自民党総裁選絡みの政争に、麻生氏の責任問題も利用される。自民党の竹下総務会長は5日の総務会後、財務省の調査に不十分だとの異論が出たことを踏まえ、岸田政調会長の下で党独自に検証する考えを表明している。

加計問題では、愛媛県が5月に国会に提出した文書に、首相が2015年2月に加計理事長の説明を受け、『新しい獣医大学はいいね』と述べたと記載されていた。

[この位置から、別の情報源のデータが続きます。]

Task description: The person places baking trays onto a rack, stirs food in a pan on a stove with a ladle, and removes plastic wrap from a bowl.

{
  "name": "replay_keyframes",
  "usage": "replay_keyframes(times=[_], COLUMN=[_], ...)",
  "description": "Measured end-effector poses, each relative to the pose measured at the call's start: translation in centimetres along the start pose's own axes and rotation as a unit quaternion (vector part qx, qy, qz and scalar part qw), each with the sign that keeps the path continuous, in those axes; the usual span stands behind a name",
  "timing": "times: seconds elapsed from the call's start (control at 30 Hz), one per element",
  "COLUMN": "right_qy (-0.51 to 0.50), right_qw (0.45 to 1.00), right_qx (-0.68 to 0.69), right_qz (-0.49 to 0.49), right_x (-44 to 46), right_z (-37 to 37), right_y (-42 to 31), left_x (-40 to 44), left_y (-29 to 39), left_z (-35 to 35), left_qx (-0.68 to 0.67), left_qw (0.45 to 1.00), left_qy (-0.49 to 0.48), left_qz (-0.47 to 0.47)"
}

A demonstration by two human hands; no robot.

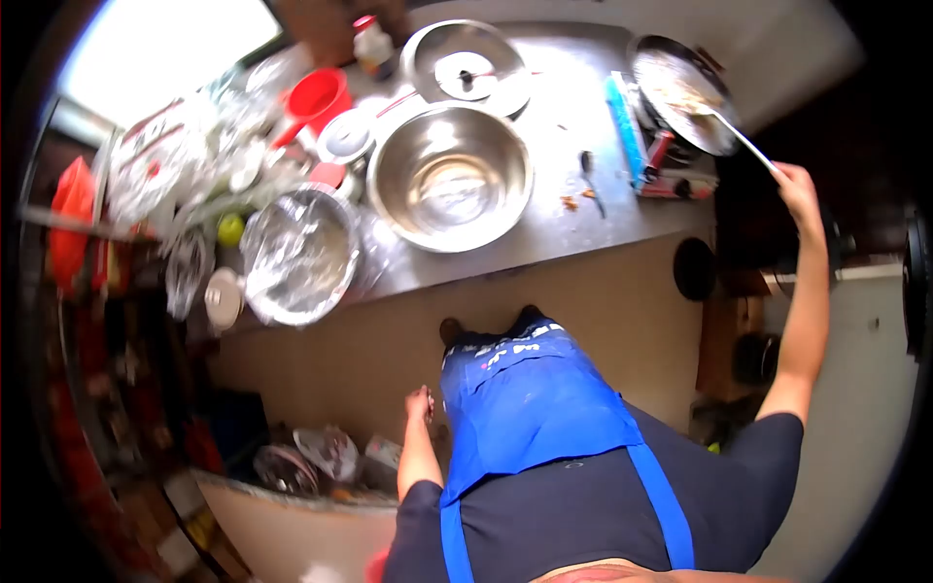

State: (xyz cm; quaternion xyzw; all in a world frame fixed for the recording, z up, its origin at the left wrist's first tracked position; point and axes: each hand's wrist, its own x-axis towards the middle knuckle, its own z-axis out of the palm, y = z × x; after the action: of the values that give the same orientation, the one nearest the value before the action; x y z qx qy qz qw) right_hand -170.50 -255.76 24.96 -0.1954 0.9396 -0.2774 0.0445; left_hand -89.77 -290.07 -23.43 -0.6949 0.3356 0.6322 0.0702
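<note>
At the upper right, my right hand (797,192) is closed around a long, pale-handled stirring utensil (746,148). Its far end reaches into pale food (680,89) in a dark-rimmed frying pan (721,144); the exact shape of that end is hard to make out. The pan sits on a portable gas stove (671,185) at the right end of the steel table. Low beside the blue apron (535,408) hangs my left hand (420,403), its fingers curled and apart from the table. Whether anything is inside those fingers is hidden.
On the steel table (593,228) stand a large steel bowl (452,180), another steel bowl (428,49), a red dipper (319,100) and a plastic-covered bowl (301,257). A dark spoon (589,175) lies near crumbs. Plastic bags (160,175) crowd the left.
</note>
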Motion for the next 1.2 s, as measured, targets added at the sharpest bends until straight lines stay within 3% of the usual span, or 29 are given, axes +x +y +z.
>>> replay_keyframes(times=[0.1, 0.17, 0.23, 0.53, 0.63, 0.77, 0.83, 0.87, 0.9, 0.97, 1.03, 1.07, 1.13, 1.2], right_qy=[-0.009, 0.02, 0.003, -0.089, -0.069, -0.039, 0.091, 0.156, 0.215, 0.429, 0.374, 0.299, 0.12, -0.099], right_qw=[0.995, 0.983, 0.974, 0.951, 0.945, 0.941, 0.946, 0.975, 0.967, 0.886, 0.912, 0.927, 0.928, 0.881], right_qx=[0.023, 0.033, 0.098, 0.201, 0.221, 0.258, 0.244, 0.067, -0.111, -0.118, 0.121, 0.207, 0.353, 0.457], right_qz=[0.092, 0.181, 0.204, 0.217, 0.232, 0.217, 0.195, 0.145, 0.085, -0.126, -0.115, -0.095, -0.016, 0.069], right_x=[0.5, -1.9, -1.7, -5.7, -8.5, -9.7, -10.3, -10.9, -11.3, -15.3, -20.2, -21.8, -24.3, -26.2], right_z=[0.6, 3.2, 6.0, 13.1, 13.7, 14.7, 15.7, 15.1, 14.5, 15.1, 17.3, 18.8, 22.9, 27.7], right_y=[1.2, -3.9, -3.0, -4.7, -7.4, -5.7, -5.2, -4.8, -4.6, -10.1, -18.3, -20.4, -24.6, -27.4], left_x=[0.5, 0.3, 0.3, 0.5, 0.5, 0.2, -0.1, -0.3, -0.5, -1.0, -1.3, -1.2, -0.8, -2.4], left_y=[-0.8, -0.8, -0.3, 0.5, 0.2, -0.9, -1.1, -1.2, -1.1, -1.1, -0.8, 0.0, 2.6, 7.8], left_z=[-0.1, -0.1, -0.4, -1.1, -1.4, -2.3, -3.1, -3.5, -3.9, -4.9, -6.0, -6.5, -8.0, -9.6], left_qx=[0.019, -0.002, -0.012, -0.016, -0.014, -0.027, -0.027, -0.023, -0.03, -0.042, -0.074, -0.123, -0.192, -0.218], left_qw=[1.0, 1.0, 0.999, 0.999, 0.999, 0.999, 0.999, 0.999, 0.999, 0.995, 0.989, 0.978, 0.953, 0.94], left_qy=[0.012, 0.024, 0.031, 0.042, 0.042, 0.036, 0.04, 0.041, 0.043, 0.094, 0.122, 0.15, 0.168, 0.151], left_qz=[-0.004, -0.004, 0.006, 0.019, 0.022, 0.014, 0.005, -0.001, -0.003, 0.012, 0.037, 0.08, 0.16, 0.214])
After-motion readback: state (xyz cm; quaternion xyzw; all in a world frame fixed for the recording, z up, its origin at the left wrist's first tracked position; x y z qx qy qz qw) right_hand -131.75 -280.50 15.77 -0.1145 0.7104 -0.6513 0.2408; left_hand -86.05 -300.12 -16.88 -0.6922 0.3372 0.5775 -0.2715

加計側は誤った情報を県に伝えたと釈明したが、疑念は残る。

小泉進次郎筆頭副幹事長は、6日の党の会合で『県に嘘をつくのはおかしい』と述べ、国会に調査特別委員会の設置を求めた。

野党に戦略目標がないことも影を落とす。首相の総裁3選阻止なのか、来年の参院選での勝利なのか、的が絞りきれていない。国会でモリカケを追及すると、内閣支持率が低下するのに味をしめ、野党は首相夫妻の関与の程度などを繰り返し質問する。それが楽なのだろう。自らの支持率が上向かないことには、少し目をつむるらしい」。

コラムの主旨である「『モリカケ』が終わらない」に異論がある。大阪地検特捜部の佐川氏を初めとする38人の財務省職員の不起訴処分発表で「もり」問題は終わった。8億円の値引きと文書改ざんに違法性はないとなったからである。安倍晋三首相夫妻の関与なしが立証された。一方「かけ」問題は、安倍晋三首相が友人の加計理事長に便宜を図ったのではないか、であるが、抵抗勢力である日本獣医師会からの石破4条件の閣議決定で無実が立証されている。今年4月獣医学部が開校した時点で終わっている。朝日・野党が終わらせないだけである。